Cosa facciamo di chi non c'è?

 

Milano 4-7-2001

Angelo Aparo

 

Sono stati presentati i risultati delle perizie del delitto di Chiavenna e sulle pagine dei vari quotidiani ci si è chiesto come abbiano potuto i vari periti interpellati giungere a conclusioni così distanti: per alcuni degli esperti consultati, al momento del delitto, le ragazze erano capaci di intendere il senso dell'azione, per altri, non lo erano.

Non conosco le ragazze omicide e non provo neppure a entrare nel merito del loro personale "equilibrio"; ma mi chiedo: In che senso una persona che compie un tale omicidio "in nome del diavolo" o anche "semplicemente" in nome di un proprio convincimento, può essere considerata capace di intendere e di volere?

Intendere e volere cosa e a che scopo? Intendere il senso dell'azione? Delle conseguenze dell'azione? Se anche la strategia per uccidere la suora fosse stata studiata a tavolino e nei dettagli, mi chiedo piuttosto: Cosa si immagina che cercassero le ragazze di Chiavenna nella morte della suora?
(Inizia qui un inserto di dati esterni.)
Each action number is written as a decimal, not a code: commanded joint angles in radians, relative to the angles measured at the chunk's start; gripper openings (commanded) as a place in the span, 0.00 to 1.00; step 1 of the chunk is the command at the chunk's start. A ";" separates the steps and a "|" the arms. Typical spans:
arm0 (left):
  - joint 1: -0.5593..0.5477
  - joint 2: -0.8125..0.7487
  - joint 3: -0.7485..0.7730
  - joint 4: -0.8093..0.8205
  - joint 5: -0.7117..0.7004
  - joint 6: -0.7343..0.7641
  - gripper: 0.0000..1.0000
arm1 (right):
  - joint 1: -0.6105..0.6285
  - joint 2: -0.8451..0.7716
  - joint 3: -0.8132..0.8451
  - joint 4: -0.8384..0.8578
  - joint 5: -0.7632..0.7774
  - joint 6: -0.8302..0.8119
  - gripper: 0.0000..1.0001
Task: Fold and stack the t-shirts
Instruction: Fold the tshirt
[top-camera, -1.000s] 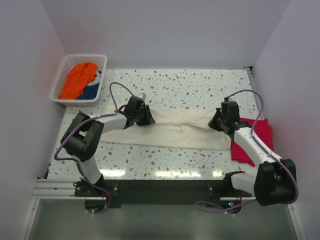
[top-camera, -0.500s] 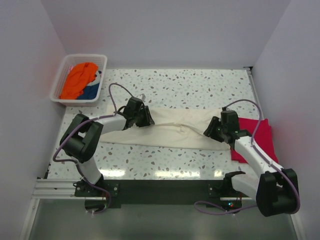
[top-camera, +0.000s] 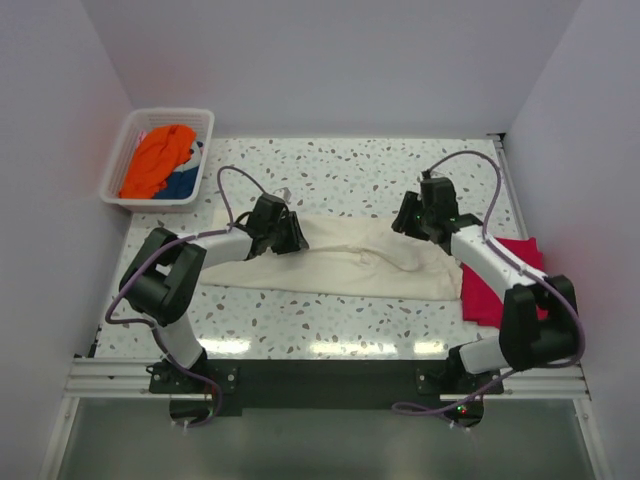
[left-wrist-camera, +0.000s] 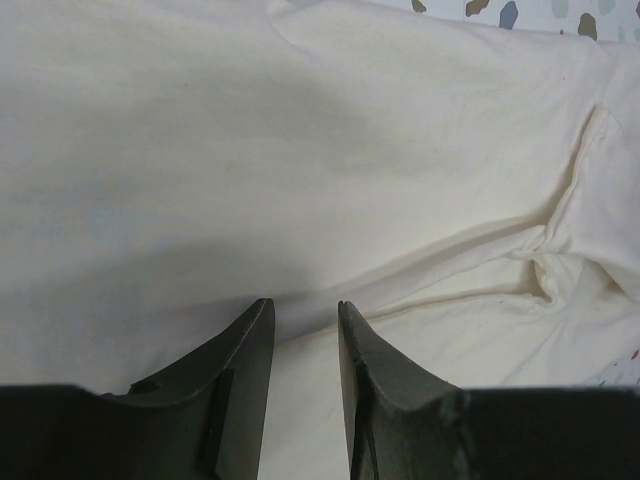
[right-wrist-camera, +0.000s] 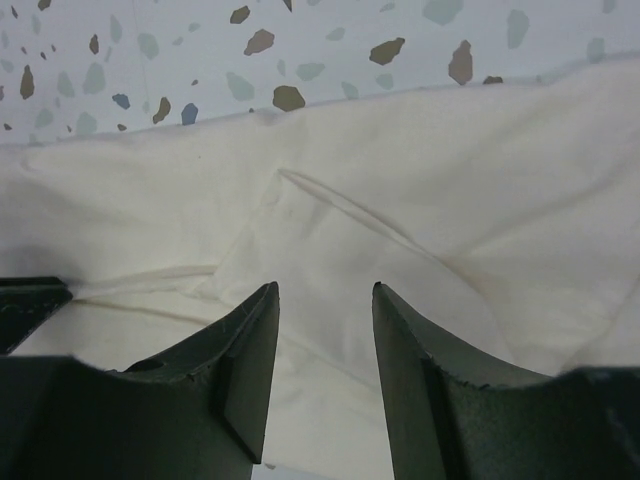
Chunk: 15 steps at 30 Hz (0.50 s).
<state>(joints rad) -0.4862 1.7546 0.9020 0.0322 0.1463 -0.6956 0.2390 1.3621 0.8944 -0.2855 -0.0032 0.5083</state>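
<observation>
Right pincer parted; creased cream t-shirt beneath.

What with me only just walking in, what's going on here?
The robot's left gripper and right gripper both sit low over a cream t-shirt spread across the table, jaws open, gripping nothing. A red shirt lies at the right edge, and a basket in the far-left corner holds orange clothes.
</observation>
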 joint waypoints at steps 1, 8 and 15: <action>-0.006 -0.040 0.034 0.005 -0.008 0.008 0.36 | 0.066 0.127 0.093 0.066 0.086 -0.066 0.46; -0.006 -0.040 0.040 -0.008 -0.010 0.013 0.36 | 0.129 0.345 0.221 0.114 0.147 -0.123 0.47; -0.006 -0.043 0.044 -0.015 -0.014 0.016 0.36 | 0.166 0.423 0.264 0.121 0.196 -0.134 0.48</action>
<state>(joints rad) -0.4862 1.7538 0.9127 0.0166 0.1444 -0.6952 0.3935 1.7786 1.1118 -0.2142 0.1383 0.4004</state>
Cosa cercavano di così tanto sensato da motivare il giudice a verificare se le ragazze, al momento del delitto, fossero in grado di intendere il senso dell'azione e di volere il risultato che l'azione ha determinato ?

A un secolo dalla nascita della psicoanalisi, la nostra cultura e, particolare, il nostro diritto penale si concedono l'oscurantismo di avvolgere e soffocare in un'unica dicotomia "capace/incapace di intendere" la complessità del nostro agire e degli eventi che lo indirizzano!
E allora mi chiedo: A quali bisogni della nostra società risponde un diritto penale che chiede ai periti di decifrare se chi commette un delitto così manifestamente insensato abbia o no capacità di intenderne il senso?

Certamente la domanda appena posta ci carica di un gigantesco problema: possiamo lasciare impunito proprio chi spazza via il bene più prezioso, mentre puniamo invece chi (dimostrando maggior capacità di intendere e arrecando minor danno) sottrae al prossimo parte dei suoi averi?
Ebbene, in realtà anche quest'ultima domanda è mal posta. Chi arreca maggior danno è anche colui che c'è di meno, a maggior ragione quando non c'è nemmeno per trarre beneficio del danno prodotto (come nel caso in questione).

Il grave problema che ci troviamo fra le mani è allora: cosa fare di chi c'è di meno?
Pensiamoci insieme, parenti delle vittime, cittadini ed esperti, ma non fingiamo di credere presenti proprio coloro che non c'erano o che erano stati asserviti al ruolo di boia dai loro fantasmi interni.
Il mandante di quel delitto non può essere stato nessun altro che un fantasma.

La responsabilità delle tre disgraziate va cercata nelle tante occasioni in cui, nel periodo che ha preceduto il delitto, esse hanno preferito la compagnia dei loro fantasmi interni a quella degli amici con cui mettersi in gioco; fantasmi che ne hanno progressivamente ridotto la facoltà di valutazione e di scelta.

Paradossalmente, le loro più riconoscibili responsabilità coincidono con comportamenti che non sono punibili; al tribunale rimane la magra soddisfazione di valutare la punibilità della loro assenza.